Povoação, Açores, 22 mai 2020 (Ecclesia) – O padre André de Resendes afirma que a “atitude” da Igreja nas redes sociais “deve ser diferenciada”, meio onde com a sua Paróquia dos Remédios, na Diocese de Angra, já tinha uma presença que se intensificou com o isolamento social.

“Uma linguagem construtiva, positiva, e diferenciada sobretudo pela verdade do conteúdo que traz para que não haja fake news”, disse o pároco dos Remédios – Lomba do Loução e de Nossa Senhora da Penha de França, Agua Retorta (Povoação, Ilha de São Miguel, Açores).

Em declarações à Agência ECCLESIA, no contexto do Dia Mundial das Comunicações Sociais 2020  que se celebra este doming, o padre André de Resendes observa que nas redes sociais “há muitas fontes que debitam informação que nem sempre é credível e viável”, por isso, quer as redes socias, quer a comunicação digital, “exige, de quem chega lá e de quem lê, um certo peneirar da informação” para que as coisas possam chegar com nexo.

Para o pároco dos Remédios, a atual situação da pandemia de Covid19 “impulsionou” o uso das redes sociais e “foi a melhor forma para marcar presença” mas “não é presencial” e no futuro “será sempre para complementar aquilo que eventualmente não consigam fazer nas paróquias”.

Um dos grandes problemas que as tecnologias nos trazem é serem assentimentais, é serem muito polidas, não trazem aquele caráter que Jesus tanto nos ensina do contacto, do entrosamento humano. Mas é uma bela modalidade de colmatar muitas vezes a incapacidade, a impossibilidade de agenda e disponibilizar conteúdos”.

Segundo o sacerdote “impulsionou uma parte do trabalho”, nomeadamente no que se refere a uma “Nova Evangelização” que é uma “completamente exigente do ponto de vista que quer manter unidos” mas, ao mesmo tempo, na distância que todos devem “ter obrigatoriamente e obedecer”.

“A única maneira que tivemos foi lançar a rede do Evangelho nas redes digitais e chegar ao maior número possível de pessoas, de irmãos, simpatizantes nestas comunidades onde estou e outras que pelas redes sociais se apanham”, destacou o entrevistado.

O padre André de Resendes sublinha que “a linguagem da Igreja deve ser construtiva” que é o que estão a fazer no projeto online ‘Grão de Mostarda’ que desenvolvem desde que começou o confinamento e isolamento social imposto pela pandemia Covid-19, onde têm “vários prismas, mesmo muito diferenciados, para se conjugue uma verdade só”.

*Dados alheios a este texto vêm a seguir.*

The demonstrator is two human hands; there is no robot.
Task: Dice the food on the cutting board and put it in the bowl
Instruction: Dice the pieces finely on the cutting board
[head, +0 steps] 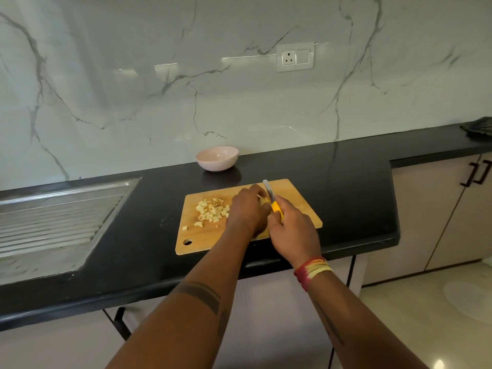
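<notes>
A wooden cutting board (295, 198) lies on the black counter. A pile of pale diced pieces (212, 210) sits on its left half, with one stray cube near the left edge. My left hand (246, 209) curls over an uncut pale piece (263, 200), most of it hidden under the fingers. My right hand (291, 230) grips the yellow handle of a knife (269, 193); the blade points away from me, right beside the left fingers. A pink bowl (217, 158) stands behind the board near the wall, and its inside looks bare.
A steel sink drainboard (53, 222) is set into the counter at the left. A dark dish (478, 127) sits at the far right of the counter. The counter steps back at the right above cabinet doors with black handles (476, 174).
</notes>
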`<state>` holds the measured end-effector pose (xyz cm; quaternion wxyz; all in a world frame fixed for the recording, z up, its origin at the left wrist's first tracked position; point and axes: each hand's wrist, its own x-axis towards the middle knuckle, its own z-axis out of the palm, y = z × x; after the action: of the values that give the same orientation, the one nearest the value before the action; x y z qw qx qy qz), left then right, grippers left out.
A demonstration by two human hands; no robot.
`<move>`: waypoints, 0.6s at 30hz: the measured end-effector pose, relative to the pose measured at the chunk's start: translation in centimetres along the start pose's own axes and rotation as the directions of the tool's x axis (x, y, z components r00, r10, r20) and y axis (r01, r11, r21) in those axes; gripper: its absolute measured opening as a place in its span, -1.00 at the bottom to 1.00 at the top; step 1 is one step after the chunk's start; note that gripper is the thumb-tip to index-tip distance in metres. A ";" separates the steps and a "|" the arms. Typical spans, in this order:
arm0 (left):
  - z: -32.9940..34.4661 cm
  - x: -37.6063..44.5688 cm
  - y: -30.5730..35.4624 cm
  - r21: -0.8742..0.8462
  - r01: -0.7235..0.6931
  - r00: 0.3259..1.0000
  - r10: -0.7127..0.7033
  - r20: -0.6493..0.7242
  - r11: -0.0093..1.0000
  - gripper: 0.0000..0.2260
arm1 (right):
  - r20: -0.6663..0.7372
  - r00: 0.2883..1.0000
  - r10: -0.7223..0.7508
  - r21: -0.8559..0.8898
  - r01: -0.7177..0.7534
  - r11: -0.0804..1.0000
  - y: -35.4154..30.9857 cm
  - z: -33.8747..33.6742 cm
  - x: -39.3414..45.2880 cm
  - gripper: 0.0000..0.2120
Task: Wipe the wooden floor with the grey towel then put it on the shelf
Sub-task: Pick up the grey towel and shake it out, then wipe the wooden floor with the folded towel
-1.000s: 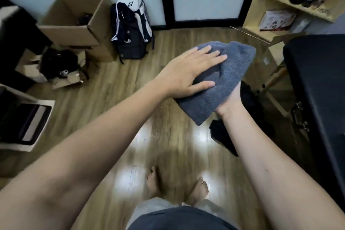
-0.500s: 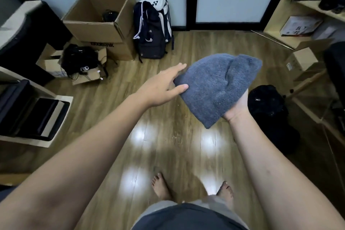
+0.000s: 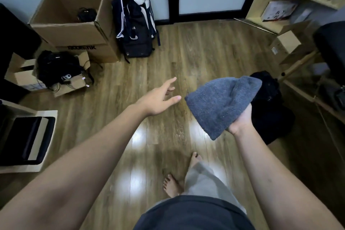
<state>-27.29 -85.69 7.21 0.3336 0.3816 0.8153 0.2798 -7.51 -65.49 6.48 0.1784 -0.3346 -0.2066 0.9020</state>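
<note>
Your right hand (image 3: 240, 118) kept a closed grip under the folded grey towel (image 3: 221, 103), long axis slanting up-right, held above the wooden floor (image 3: 196, 52), your left hand (image 3: 158, 99) spread empty just beside it, shelf (image 3: 270, 22) far up-right.

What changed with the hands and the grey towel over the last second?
The left hand lifted off the grey towel and drew away to the left, now open and apart from it. The right hand kept holding the towel from beneath, above the wooden floor.
</note>
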 end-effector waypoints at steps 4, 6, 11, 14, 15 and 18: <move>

“O que são os quatro Evangelhos? Quatro leituras diferentes sobre o mesmo acontecimento que é Jesus Cristo”, salientou.

O pároco dos Remédios explica que o ‘Grão de Mostarda’ tem uma equipa “muito interdisciplinar”, “tudo pessoas católicas mas que de uma forma mais deslocada também permite purificar outros aspetos”, que nasceu e foi “impulsionada ao longo da pandemia” e querem continuar a servir, por agora no Facebook mas no futuro “terá o canal no Youtube e estará presente no Instagram”.

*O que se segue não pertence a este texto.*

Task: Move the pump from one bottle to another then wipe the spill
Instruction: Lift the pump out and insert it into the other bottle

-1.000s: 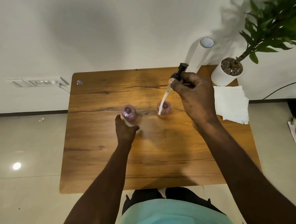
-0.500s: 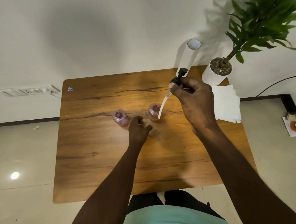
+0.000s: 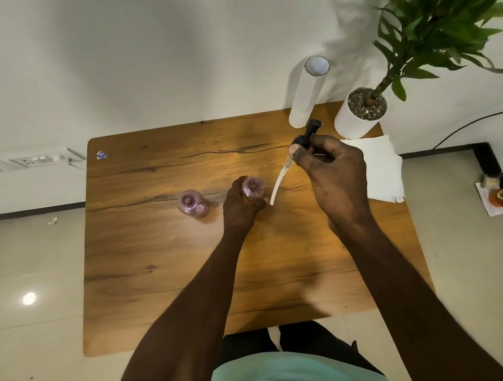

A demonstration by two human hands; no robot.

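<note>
Two pinkish see-through bottles stand uncapped near the middle of the wooden table (image 3: 161,286); the right bottle (image 3: 253,187) is partly hidden by the left hand (image 3: 239,204), which is wrapped around it, while the left bottle (image 3: 192,205) stands free just beside. Raised toward the far right corner, the right hand (image 3: 334,178) pinches the black pump (image 3: 306,137) closed in its fingers, its pale curved tube hanging tilted beside the held bottle. A white paper towel (image 3: 382,169), half covered by that hand, overhangs the right edge
</note>
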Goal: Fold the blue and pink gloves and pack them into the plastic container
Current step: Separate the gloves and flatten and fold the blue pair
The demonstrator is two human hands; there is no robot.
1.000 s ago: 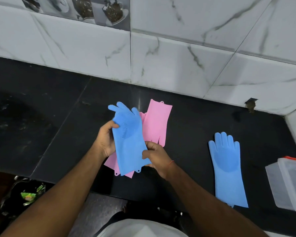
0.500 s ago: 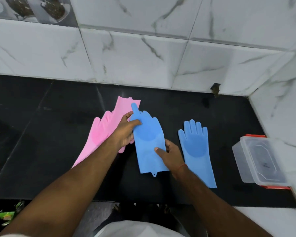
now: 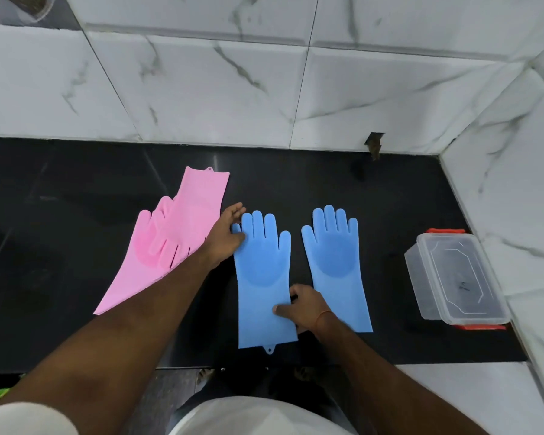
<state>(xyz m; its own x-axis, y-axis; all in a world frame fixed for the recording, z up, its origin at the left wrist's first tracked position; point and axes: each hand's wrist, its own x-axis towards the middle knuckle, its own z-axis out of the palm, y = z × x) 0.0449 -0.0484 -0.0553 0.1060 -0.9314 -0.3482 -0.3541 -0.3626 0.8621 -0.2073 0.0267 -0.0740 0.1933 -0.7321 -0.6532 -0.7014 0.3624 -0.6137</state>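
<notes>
Two blue gloves lie flat side by side on the black counter, fingers pointing to the wall. My left hand (image 3: pixel 228 235) pinches the thumb edge of the left blue glove (image 3: pixel 263 277). My right hand (image 3: pixel 305 307) grips that glove's cuff at its right edge, thumb on top. The right blue glove (image 3: pixel 335 265) lies untouched just beyond my right hand. Two pink gloves (image 3: pixel 173 237) lie overlapped to the left, partly under my left forearm. The clear plastic container (image 3: pixel 453 277) with red clips stands at the right, against the side wall.
The black counter (image 3: pixel 76 215) runs left, with marble-tiled walls behind and at the right. Its front edge lies just below the blue glove's cuff. A small dark notch (image 3: pixel 374 146) sits at the base of the back wall.
I have carried the blue glove off the pink pair and laid it flat beside the other blue glove. My view has swung right, bringing the container closer in.
</notes>
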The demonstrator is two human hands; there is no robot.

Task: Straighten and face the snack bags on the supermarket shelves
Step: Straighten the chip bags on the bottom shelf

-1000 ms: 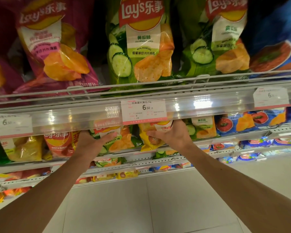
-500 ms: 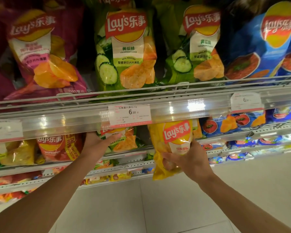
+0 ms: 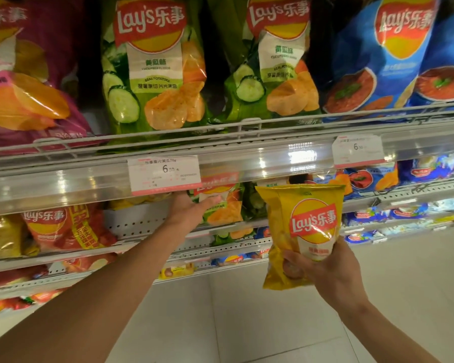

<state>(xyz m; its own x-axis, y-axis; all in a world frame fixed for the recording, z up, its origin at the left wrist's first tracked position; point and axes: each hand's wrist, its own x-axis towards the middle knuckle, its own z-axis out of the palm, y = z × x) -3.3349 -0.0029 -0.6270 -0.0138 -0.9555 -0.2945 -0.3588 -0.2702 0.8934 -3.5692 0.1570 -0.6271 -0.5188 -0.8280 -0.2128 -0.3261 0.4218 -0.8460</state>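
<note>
My right hand (image 3: 330,273) grips a yellow Lay's bag (image 3: 302,231) by its lower part and holds it upright in front of the shelves, off the shelf. My left hand (image 3: 192,208) reaches under the price rail into the second shelf, its thumb lying on a green cucumber bag (image 3: 223,208) there; its fingers are hidden behind the rail. On the top shelf stand two green cucumber bags (image 3: 152,66), a purple bag (image 3: 24,82) leaning at the left, and blue bags (image 3: 388,56) at the right.
A clear price rail (image 3: 260,163) with white tags fronts the top shelf (image 3: 220,132). A red bag (image 3: 63,226) and a yellow one (image 3: 0,237) sit left on the second shelf, beside a gap. Lower shelves hold small packs. Pale floor tiles (image 3: 247,323) lie below.
My right hand has drawn the yellow bag out of the second shelf, down and to the right. My left hand has stayed on the green bag.
</note>
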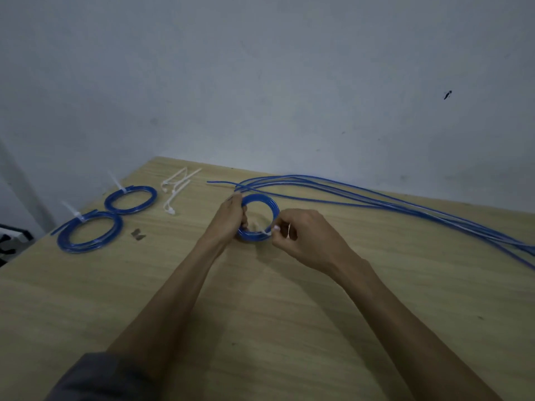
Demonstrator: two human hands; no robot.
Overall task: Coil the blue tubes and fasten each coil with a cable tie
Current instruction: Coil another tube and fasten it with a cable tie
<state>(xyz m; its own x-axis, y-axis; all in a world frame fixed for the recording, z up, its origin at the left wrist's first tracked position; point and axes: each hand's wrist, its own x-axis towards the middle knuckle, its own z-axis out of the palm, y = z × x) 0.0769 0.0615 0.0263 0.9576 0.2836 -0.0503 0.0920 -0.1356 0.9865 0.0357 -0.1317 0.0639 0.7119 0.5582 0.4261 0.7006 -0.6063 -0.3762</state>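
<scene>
A small coil of blue tube (265,205) stands in the middle of the wooden table (260,314). My left hand (231,217) grips the coil's left side. My right hand (304,235) pinches a white cable tie (267,231) at the coil's lower right edge. Two finished coils lie at the left, one (130,199) farther back and one (89,231) nearer, each with a white tie sticking up. Several loose blue tubes (376,198) run from behind the held coil to the right edge of the table.
Several spare white cable ties (175,189) lie behind and between the finished coils and my hands. A small dark mark (138,234) shows on the wood near the nearer coil. A pale wall rises right behind the table's far edge.
</scene>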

Ao longo da semana, o ‘Grão de Mostarda’ propõe a oração do Terço e a celebração da Eucaristia para além de tertúlias, debates e reflexões com sacerdotes, psicólogos, terapeutas, e convidados como políticos, de membros do Governo Regional dos Açores a presidentes de Juntas de Freguesia.

A Igreja Católica assinala este domingo (24 de maio) o 54.º Dia Mundial das Comunicações Sociais, que é o tema do pograma ‘70×7’, transmitido a partir das 17h55, na RTP 2; o Papa Francisco escreveu a mensagem “‘Para que possas contar e fixar na memória’ (Ex 10, 2). A vida faz-se história” para a comemoração anual que se celebra no domingo anterior ao Pentecostes.